WHAT THE EXERCISE ASKS: The data below has to be returned exactly, down to the last character.

┄┄┄┄┄┄

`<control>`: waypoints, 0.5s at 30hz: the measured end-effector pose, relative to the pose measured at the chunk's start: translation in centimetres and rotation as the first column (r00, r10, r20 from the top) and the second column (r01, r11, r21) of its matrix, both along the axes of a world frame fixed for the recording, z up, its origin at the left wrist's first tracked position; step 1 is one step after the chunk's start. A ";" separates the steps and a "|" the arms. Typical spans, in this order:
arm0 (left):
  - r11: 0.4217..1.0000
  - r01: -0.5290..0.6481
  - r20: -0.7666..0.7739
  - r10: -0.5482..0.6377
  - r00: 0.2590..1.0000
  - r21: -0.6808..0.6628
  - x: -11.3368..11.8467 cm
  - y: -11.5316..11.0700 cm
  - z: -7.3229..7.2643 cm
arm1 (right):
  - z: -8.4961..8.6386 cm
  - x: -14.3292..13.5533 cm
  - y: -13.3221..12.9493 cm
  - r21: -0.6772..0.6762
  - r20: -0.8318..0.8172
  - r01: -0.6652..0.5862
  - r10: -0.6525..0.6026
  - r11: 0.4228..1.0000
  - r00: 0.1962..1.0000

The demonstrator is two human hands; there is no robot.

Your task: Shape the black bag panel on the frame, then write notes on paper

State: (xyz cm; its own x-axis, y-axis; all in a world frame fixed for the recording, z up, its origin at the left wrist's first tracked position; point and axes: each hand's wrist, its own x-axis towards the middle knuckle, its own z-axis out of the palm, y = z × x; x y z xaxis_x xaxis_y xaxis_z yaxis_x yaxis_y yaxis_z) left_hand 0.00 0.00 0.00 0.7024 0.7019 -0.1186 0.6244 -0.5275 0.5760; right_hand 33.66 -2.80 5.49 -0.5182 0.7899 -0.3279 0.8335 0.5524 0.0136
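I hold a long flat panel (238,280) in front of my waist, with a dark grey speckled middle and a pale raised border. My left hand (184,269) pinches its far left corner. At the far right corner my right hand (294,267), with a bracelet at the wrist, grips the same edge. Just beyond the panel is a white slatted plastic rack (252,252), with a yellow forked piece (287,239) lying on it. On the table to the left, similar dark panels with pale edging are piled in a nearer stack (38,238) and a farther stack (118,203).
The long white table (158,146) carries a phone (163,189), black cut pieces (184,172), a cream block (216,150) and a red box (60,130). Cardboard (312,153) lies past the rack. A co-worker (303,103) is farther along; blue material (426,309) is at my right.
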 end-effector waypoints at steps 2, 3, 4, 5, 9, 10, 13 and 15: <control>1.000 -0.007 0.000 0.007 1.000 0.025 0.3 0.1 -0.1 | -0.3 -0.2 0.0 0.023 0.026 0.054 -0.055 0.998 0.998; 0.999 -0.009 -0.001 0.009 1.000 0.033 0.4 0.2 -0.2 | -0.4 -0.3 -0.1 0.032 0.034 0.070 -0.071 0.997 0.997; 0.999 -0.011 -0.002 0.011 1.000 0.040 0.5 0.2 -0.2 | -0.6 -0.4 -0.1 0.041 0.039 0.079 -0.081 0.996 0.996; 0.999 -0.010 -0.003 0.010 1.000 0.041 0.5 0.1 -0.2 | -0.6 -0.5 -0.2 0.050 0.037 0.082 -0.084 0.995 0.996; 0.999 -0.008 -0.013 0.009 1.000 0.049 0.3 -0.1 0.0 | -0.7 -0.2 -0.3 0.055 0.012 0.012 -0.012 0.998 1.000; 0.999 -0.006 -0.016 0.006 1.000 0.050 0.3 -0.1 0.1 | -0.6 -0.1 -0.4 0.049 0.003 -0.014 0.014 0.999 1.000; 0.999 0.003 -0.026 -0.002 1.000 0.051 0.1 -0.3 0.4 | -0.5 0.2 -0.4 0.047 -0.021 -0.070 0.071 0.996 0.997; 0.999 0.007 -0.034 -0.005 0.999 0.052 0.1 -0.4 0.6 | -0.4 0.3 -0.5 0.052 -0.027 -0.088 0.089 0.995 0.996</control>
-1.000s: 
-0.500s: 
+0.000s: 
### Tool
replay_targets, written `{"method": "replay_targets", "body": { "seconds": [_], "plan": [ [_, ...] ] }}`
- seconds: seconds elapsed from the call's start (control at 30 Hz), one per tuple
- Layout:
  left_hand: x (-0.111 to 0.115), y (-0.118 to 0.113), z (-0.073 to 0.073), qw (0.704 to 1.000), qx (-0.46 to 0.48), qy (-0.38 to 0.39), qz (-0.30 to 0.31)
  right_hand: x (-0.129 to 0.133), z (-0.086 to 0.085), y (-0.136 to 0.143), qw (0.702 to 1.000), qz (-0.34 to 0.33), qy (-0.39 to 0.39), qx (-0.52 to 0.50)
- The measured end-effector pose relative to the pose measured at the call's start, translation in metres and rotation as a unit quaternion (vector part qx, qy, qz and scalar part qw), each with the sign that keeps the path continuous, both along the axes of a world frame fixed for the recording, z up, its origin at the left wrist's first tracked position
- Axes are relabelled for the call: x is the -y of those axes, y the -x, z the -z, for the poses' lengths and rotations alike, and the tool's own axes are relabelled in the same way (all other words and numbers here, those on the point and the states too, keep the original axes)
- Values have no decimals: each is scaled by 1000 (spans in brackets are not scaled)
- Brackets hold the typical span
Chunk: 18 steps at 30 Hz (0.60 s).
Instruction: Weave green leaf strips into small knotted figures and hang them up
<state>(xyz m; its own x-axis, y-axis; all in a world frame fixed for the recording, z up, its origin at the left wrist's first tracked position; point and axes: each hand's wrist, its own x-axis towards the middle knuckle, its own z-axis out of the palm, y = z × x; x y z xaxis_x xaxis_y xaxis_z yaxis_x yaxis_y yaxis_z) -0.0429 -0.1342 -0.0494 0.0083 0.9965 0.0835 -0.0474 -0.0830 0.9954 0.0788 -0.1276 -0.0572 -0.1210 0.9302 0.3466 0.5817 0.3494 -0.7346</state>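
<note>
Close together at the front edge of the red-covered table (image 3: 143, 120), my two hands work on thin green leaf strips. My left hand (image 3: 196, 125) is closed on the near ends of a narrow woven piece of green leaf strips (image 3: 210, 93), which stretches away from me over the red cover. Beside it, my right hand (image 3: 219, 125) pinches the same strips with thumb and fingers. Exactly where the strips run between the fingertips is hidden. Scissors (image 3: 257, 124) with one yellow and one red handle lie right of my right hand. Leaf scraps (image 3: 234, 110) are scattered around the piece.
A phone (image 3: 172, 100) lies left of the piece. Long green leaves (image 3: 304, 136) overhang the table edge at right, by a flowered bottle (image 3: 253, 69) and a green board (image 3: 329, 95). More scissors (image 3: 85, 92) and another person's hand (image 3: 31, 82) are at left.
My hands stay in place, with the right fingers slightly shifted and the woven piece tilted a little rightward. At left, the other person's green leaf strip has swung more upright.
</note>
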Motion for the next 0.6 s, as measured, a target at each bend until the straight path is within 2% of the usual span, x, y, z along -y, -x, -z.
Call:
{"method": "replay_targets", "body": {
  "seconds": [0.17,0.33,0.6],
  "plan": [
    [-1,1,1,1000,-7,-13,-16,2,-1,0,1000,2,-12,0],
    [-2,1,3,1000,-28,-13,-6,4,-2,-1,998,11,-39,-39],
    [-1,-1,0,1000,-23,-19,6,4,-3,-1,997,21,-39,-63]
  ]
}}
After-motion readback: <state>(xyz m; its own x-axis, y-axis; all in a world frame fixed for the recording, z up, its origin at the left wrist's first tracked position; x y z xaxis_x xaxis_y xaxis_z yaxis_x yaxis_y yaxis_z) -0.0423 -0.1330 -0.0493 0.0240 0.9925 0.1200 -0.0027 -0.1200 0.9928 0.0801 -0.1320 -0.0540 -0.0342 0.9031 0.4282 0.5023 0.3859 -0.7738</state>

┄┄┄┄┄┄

SOLUTION:
`<control>`: waypoints, 0.5s at 30hz: the measured end-effector pose, relative to the pose measured at the chunk's start: translation in centimetres and rotation as the first column (r00, r10, r20 from the top) and the second column (r01, r11, r21) of its matrix, both along the axes of a world frame fixed for the recording, z up, its origin at the left wrist's first tracked position; step 1 is one step after the chunk's start. A ";" separates the steps and a "|" the arms. Typical spans, in this order:
arm0 (left):
  - r11: 0.4217..1.0000
  - r01: -0.5290..0.6481
  - r20: -0.7666..0.7739
  - r10: -0.5482..0.6377
  - r00: 0.2590..1.0000
  - r21: -0.6808..0.6628
  - x: -11.3368..11.8467 cm
  - y: -11.5316..11.0700 cm
  - z: -7.3229..7.2643 cm
arm1 (right):
  - z: -8.4961..8.6386 cm
  - x: -14.3292..13.5533 cm
  - y: -13.3221..12.9493 cm
  - r21: -0.6772..0.6762
  - r20: -0.8318..0.8172
  - r01: -0.6652..0.5862
  - r10: -0.6525..0.6026
  - r11: 0.4228..1.0000
  - r00: 0.1962..1.0000

The demonstrator is two human hands; there is no robot.

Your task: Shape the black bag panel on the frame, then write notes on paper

State: (xyz cm; its own x-axis, y-axis; all in a world frame fixed for the recording, z up, its origin at the left wrist's first tracked position; point and axes: each hand's wrist, its own x-axis towards the middle knuckle, its own z-axis out of the palm, y = z × x; x y z xaxis_x xaxis_y xaxis_z yaxis_x yaxis_y yaxis_z) left_hand 0.00 0.00 0.00 0.7024 0.7019 -0.1186 0.6244 -0.5275 0.5760; right_hand 33.66 -2.80 5.49 -0.5182 0.7899 -0.3279 0.8335 0.5524 0.0136
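I hold a long flat panel (238,280) in front of my waist, with a dark grey speckled middle and a pale raised border. My left hand (184,269) pinches its far left corner. At the far right corner my right hand (294,267), with a bracelet at the wrist, grips the same edge. Just beyond the panel is a white slatted plastic rack (252,252), with a yellow forked piece (287,239) lying on it. On the table to the left, similar dark panels with pale edging are piled in a nearer stack (38,238) and a farther stack (118,203).
The long white table (158,146) carries a phone (163,189), black cut pieces (184,172), a cream block (216,150) and a red box (60,130). Cardboard (312,153) lies past the rack. A co-worker (303,103) is farther along; blue material (426,309) is at my right.
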 end-effector waypoints at steps 2, 3, 4, 5, 9, 10, 13 and 15: <control>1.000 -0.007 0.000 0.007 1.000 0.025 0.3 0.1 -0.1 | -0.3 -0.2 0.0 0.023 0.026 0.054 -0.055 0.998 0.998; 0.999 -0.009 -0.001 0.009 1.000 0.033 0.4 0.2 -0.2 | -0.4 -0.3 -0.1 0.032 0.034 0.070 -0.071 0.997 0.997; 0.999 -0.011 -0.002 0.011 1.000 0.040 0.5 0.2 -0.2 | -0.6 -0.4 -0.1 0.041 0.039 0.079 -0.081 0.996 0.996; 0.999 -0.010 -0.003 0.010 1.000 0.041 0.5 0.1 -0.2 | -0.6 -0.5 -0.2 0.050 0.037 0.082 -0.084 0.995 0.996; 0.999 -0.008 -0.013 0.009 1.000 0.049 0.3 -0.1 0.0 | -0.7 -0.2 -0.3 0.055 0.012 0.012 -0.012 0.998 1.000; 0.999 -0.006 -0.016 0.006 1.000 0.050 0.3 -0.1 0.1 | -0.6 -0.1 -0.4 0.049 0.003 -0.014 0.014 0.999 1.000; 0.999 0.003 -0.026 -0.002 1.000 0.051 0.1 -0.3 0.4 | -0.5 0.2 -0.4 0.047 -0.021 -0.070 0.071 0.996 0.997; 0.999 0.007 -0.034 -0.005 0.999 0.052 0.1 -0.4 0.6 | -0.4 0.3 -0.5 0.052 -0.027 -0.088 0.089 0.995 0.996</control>
-1.000s: 
-0.500s: 
+0.000s: 
### Tool
replay_targets, written `{"method": "replay_targets", "body": { "seconds": [_], "plan": [ [_, ...] ] }}`
- seconds: seconds elapsed from the call's start (control at 30 Hz), one per tuple
- Layout:
  left_hand: x (-0.111 to 0.115), y (-0.118 to 0.113), z (-0.073 to 0.073), qw (0.704 to 1.000), qx (-0.46 to 0.48), qy (-0.38 to 0.39), qz (-0.30 to 0.31)
  right_hand: x (-0.129 to 0.133), z (-0.086 to 0.085), y (-0.136 to 0.143), qw (0.702 to 1.000), qz (-0.34 to 0.33), qy (-0.39 to 0.39), qx (-0.52 to 0.50)
- The measured end-effector pose relative to the pose measured at the call's start, translation in metres and rotation as a unit quaternion (vector part qx, qy, qz and scalar part qw), each with the sign that keeps the path continuous, both along the axes of a world frame fixed for the recording, z up, its origin at the left wrist's first tracked position
- Axes are relabelled for the call: x is the -y of those axes, y the -x, z the -z, for the poses' lengths and rotations alike, and the tool's own axes are relabelled in the same way (all other words and numbers here, those on the point and the states too, keep the original axes)
- Values have no decimals: each is scaled by 1000 (spans in brackets are not scaled)
- Brackets hold the typical span
Chunk: 18 steps at 30 Hz (0.60 s).
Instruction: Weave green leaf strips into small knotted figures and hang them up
<state>(xyz m; its own x-axis, y-axis; all in a world frame fixed for the recording, z up, its origin at the left wrist's first tracked position; point and axes: each hand's wrist, its own x-axis towards the middle knuckle, its own z-axis out of the palm, y = z × x; x y z xaxis_x xaxis_y xaxis_z yaxis_x yaxis_y yaxis_z) -0.0429 -0.1342 -0.0494 0.0083 0.9965 0.0835 -0.0474 -0.0830 0.9954 0.0788 -0.1276 -0.0572 -0.1210 0.9302 0.3466 0.5817 0.3494 -0.7346</state>
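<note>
Close together at the front edge of the red-covered table (image 3: 143, 120), my two hands work on thin green leaf strips. My left hand (image 3: 196, 125) is closed on the near ends of a narrow woven piece of green leaf strips (image 3: 210, 93), which stretches away from me over the red cover. Beside it, my right hand (image 3: 219, 125) pinches the same strips with thumb and fingers. Exactly where the strips run between the fingertips is hidden. Scissors (image 3: 257, 124) with one yellow and one red handle lie right of my right hand. Leaf scraps (image 3: 234, 110) are scattered around the piece.
A phone (image 3: 172, 100) lies left of the piece. Long green leaves (image 3: 304, 136) overhang the table edge at right, by a flowered bottle (image 3: 253, 69) and a green board (image 3: 329, 95). More scissors (image 3: 85, 92) and another person's hand (image 3: 31, 82) are at left.
My hands stay in place, with the right fingers slightly shifted and the woven piece tilted a little rightward. At left, the other person's green leaf strip has swung more upright.
</note>
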Motion for the next 0.6 s, as measured, a target at each bend until the straight path is within 2% of the usual span, x, y, z along -y, -x, -z.
Call:
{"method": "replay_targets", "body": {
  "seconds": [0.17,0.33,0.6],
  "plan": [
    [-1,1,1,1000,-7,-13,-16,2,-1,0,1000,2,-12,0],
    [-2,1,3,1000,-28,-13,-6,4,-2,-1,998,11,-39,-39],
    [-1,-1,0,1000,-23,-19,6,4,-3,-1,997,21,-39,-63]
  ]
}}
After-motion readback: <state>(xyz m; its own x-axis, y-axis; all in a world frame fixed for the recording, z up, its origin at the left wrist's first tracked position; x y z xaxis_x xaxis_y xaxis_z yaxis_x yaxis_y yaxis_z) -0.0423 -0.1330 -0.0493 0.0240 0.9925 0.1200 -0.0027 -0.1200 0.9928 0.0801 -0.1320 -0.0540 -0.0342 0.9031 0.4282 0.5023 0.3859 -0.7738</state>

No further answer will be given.